▶ _THE TASK_:
Tally the lines in the data below where the word "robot" appears, and give the tally alone.

▶ _DATA SHOWN_:
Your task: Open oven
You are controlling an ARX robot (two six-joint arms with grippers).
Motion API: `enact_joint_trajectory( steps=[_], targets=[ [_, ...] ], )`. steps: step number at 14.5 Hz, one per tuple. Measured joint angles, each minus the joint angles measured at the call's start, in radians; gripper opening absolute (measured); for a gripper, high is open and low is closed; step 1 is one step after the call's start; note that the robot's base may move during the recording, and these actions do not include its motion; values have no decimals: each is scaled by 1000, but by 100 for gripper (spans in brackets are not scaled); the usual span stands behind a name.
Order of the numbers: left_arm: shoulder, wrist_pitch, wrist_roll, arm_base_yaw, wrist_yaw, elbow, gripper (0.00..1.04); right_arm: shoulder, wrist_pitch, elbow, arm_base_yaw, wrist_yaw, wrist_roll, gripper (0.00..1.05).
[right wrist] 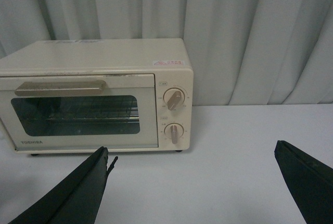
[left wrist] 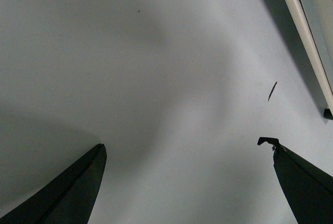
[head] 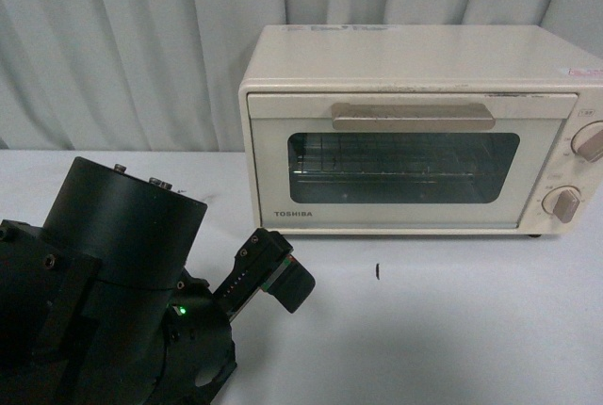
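The cream TOSHIBA oven (head: 415,132) stands on the white table at the back right, its glass door shut and the tan bar handle (head: 413,116) across the door's top. Two beige knobs (head: 589,141) sit at its right. It also shows in the right wrist view (right wrist: 99,96), door shut, wire rack behind the glass. My left gripper (left wrist: 187,146) is open and empty above bare table, left of the oven's lower edge (left wrist: 307,36). My left arm (head: 122,283) fills the front view's lower left. My right gripper (right wrist: 190,153) is open and empty, facing the oven from a distance.
Grey-white curtains (head: 122,38) hang behind the table. A small dark mark (head: 377,272) lies on the table (head: 452,330) before the oven. It also shows in the left wrist view (left wrist: 272,91).
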Motion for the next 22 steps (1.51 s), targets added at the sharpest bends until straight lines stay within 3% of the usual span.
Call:
enact_joint_trajectory(
  steps=[5, 6, 7, 8, 9, 11, 12, 13, 16, 18, 20, 22],
  targets=[
    [0, 0, 0, 0, -1, 0, 98, 7, -28, 5, 8, 30, 7, 98],
    [0, 0, 0, 0, -2, 0, 98, 108, -144, 61, 95, 232, 27, 98],
    [0, -1, 0, 0, -2, 0, 98, 230, -100, 95, 115, 337, 24, 98],
    [0, -1, 0, -1, -6, 0, 98, 341, 9, 133, 83, 431, 5, 98],
    [0, -1, 0, 0, -5, 0, 98, 449, 120, 180, 66, 441, -17, 98],
    [0, -2, 0, -1, -6, 0, 98, 696, 328, 281, 117, 396, -95, 98],
    [0, -2, 0, -1, -2, 0, 98, 1003, 523, 415, 111, 330, -256, 98],
    [0, -2, 0, -1, -4, 0, 98, 1180, 592, 544, 111, 285, -402, 98],
    [0, -1, 0, -1, -3, 0, 98, 1430, 636, 729, 141, 220, -733, 98],
    [0, -1, 0, -1, -3, 0, 98, 1502, 617, 793, 153, 187, -868, 95],
    [0, -1, 0, -1, -3, 0, 98, 1540, 604, 826, 171, 137, -993, 74],
    [0, -1, 0, -1, -3, 0, 98, 1576, 568, 855, 200, 94, -1114, 44]
  ],
)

▶ _YOUR SOLUTION_:
2